Она прищуривается, вглядываясь в тени между деревьями, но не видит никаких очертаний фигуры, ни самого бога, только его голос, он так близко, что обдает дыханием ее щеку.

– Аделин, Аделин, – передразнивает он. – Они зовут тебя.

Она снова разворачивается, но видит лишь густую тень.

– Покажись! – велит Аделин резким и хриплым, словно хруст ветки, голосом.

Что-то задевает ее плечо, касается запястья, прижимается к ней как любовник.

Аделин тяжело сглатывает.

– Кто ты?

Прикосновения тени исчезают.

– Кто я? – с иронией переспрашивает бархатный голос. – Зависит от того, во что ты веришь.

Голос раскалывается, двоится, гремит в ветках деревьев и змеится по мху, накладывается сам на себя, покуда не оказывается везде.

– Скажи мне – мне – мне, – эхом разносится он, – я дьявол – дьявол – дьявол – или тьма – тьма – тьма? Я монстр – монстр – монстр – или бог – бог – бог – или…

Лесные тени сгущаются, словно грозовые тучи. Но когда струйки дыма оседают, их края обретают четкие линии, очерчивают мужской силуэт, подсвеченный огнями деревни, что горят у него за спиной.

– Может, я такой? – произносят идеальные губы.

Тень открывает изумрудные глаза под черными бровями, на лоб падают черные кудри, обрамляя слишком знакомое Аделин лицо.

Это лицо она тысячи раз вызывала в своем воображении, воплощая карандашом, углем и даже во снах.

Это незнакомец. Ее незнакомец.

Аделин знает, что это какой-то фокус, лишь призрак в облике юноши, однако у нее все равно перехватывает дыхание. Сгустившийся мрак опускает взгляд вниз, на свою фигуру, словно видит себя впервые, и, похоже, зрелище ему нравится.

– Ах, значит, девушка все же во что-то верит… – Зеленые глаза смотрят на Аделин. – Что ж… Ты звала, и я пришел.

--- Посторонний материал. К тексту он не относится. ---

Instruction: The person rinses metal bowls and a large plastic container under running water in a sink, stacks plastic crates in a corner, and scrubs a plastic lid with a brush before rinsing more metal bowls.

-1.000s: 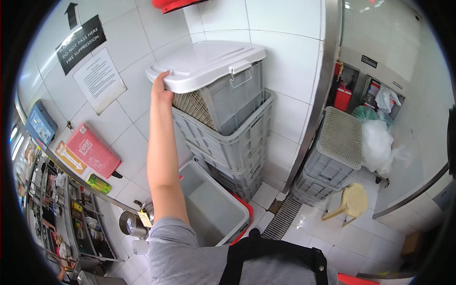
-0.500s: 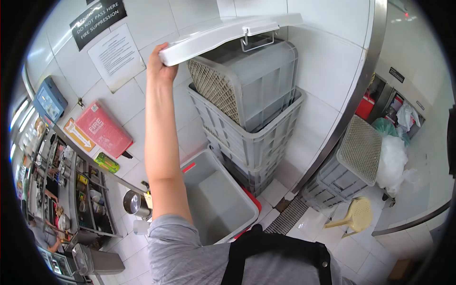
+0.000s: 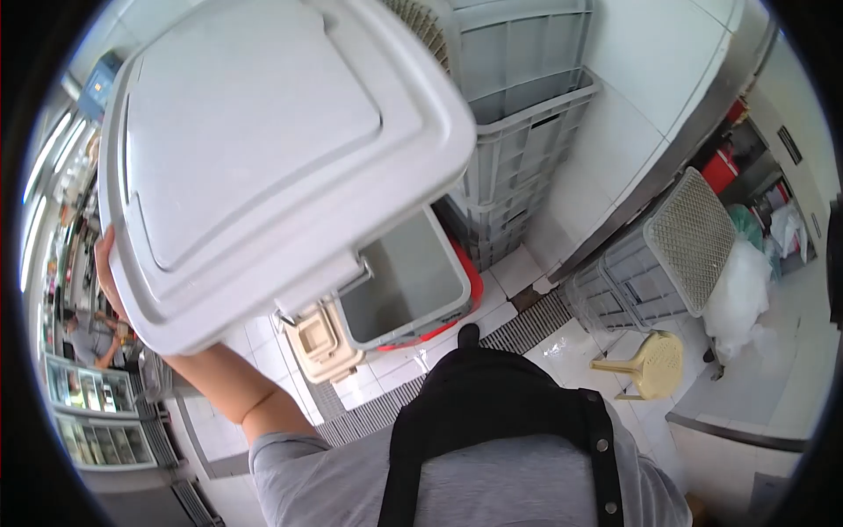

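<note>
A: Holding what, over on the left?

B: Holding a white lid [image 3: 255, 132] — gripped at the rim by the left hand [image 3: 106, 274], mostly tucked behind the plastic.

A: And the fingers [image 3: 107, 244]?

B: Closed on the lid's left edge, as far as visible. Cannot tell about the hidden ones. Out of view with the right hand, so cannot tell whether spread or pressed together.

A: Where to look for the lid exactly?

B: Up in the air, tilted, filling much of the upper left. Broad panelled face turned towards the camera, with a metal wire clasp [image 3: 356, 272] at the lower edge.

A: Anything behind it?

B: Partly covered by the lid, a stack of grey crates [image 3: 531, 132] against the tiled wall [image 3: 637, 105]. Down on the floor near the stack, a grey tub [image 3: 413, 250], with something red [image 3: 475, 281] showing along its side. Just beside the tub, a beige box [image 3: 320, 338].

A: Further right?

B: Past the wall's edge, more crates topped by a woven-looking panel [image 3: 694, 237], then a white plastic bag [image 3: 742, 285]. Nearer, a yellow stool [image 3: 654, 364] — close to a floor drain [image 3: 536, 321].

A: And far left?

B: Small in view, another person [image 3: 88, 338], near a glass-fronted cabinet [image 3: 97, 391].
</note>
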The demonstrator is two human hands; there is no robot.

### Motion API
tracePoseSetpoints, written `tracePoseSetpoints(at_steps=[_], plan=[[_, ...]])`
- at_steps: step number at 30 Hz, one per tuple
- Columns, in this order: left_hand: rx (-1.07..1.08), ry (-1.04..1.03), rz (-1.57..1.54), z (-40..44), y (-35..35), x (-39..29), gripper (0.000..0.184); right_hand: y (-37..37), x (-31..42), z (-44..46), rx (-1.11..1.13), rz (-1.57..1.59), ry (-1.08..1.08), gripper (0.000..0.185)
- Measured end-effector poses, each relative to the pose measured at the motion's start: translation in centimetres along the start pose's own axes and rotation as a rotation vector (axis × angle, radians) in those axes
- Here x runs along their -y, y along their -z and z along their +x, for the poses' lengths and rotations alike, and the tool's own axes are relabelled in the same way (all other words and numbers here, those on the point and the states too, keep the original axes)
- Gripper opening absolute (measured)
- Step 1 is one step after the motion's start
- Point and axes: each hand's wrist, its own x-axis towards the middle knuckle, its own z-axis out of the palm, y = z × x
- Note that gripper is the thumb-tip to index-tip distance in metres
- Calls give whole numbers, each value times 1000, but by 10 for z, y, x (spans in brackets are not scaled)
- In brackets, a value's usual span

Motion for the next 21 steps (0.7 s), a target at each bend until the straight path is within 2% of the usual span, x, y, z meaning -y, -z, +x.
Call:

Никогда не молись богам, что отвечают после прихода темноты.

Аделин прекрасно это знает, но больше никто не отозвался. Он единственный, кто может помочь.

– Ты готова заплатить?

Заплатить.

Принести жертву.

Кольцо.

Упав на колени, Аделин шарит по земле, нащупывает кожаный шнурок и хватает кольцо отца. Она протягивает богу испачканный грязью деревянный ободок, и незнакомец подходит ближе. Хотя выглядит он человеком из плоти и крови, двигается все равно как тень. Единственный шаг – и он уже рядом, заслоняет обзор. Одну руку бог кладет на кольцо, а другую на щеку Аделин. Большой палец поглаживает веснушку под глазом – краешек ее созвездия.

– Дорогая, – говорит мрак, забирая подношение, – мне не нужны безделушки.

Деревянный ободок в его руке рассыпается и превращается в дым. Аделин задушенно всхлипывает: терять кольцо и без того больно, но еще больнее видеть, как оно исчезает с лица земли – словно грязь смыли с кожи. Но если и этого дара недостаточно, что же тогда?

– Пожалуйста, – умоляет Аделин, – я отдам что угодно.

Вторая рука тени все еще лежит на ее щеке.

– Думаешь, я чего-то от тебя хочу, – говорит он, приподнимая ее подбородок. – Но я беру плату только одной монетой.

Мрак склоняется еще ниже, зеленые глаза его невозможно яркие, а голос мягкий, точно шелк.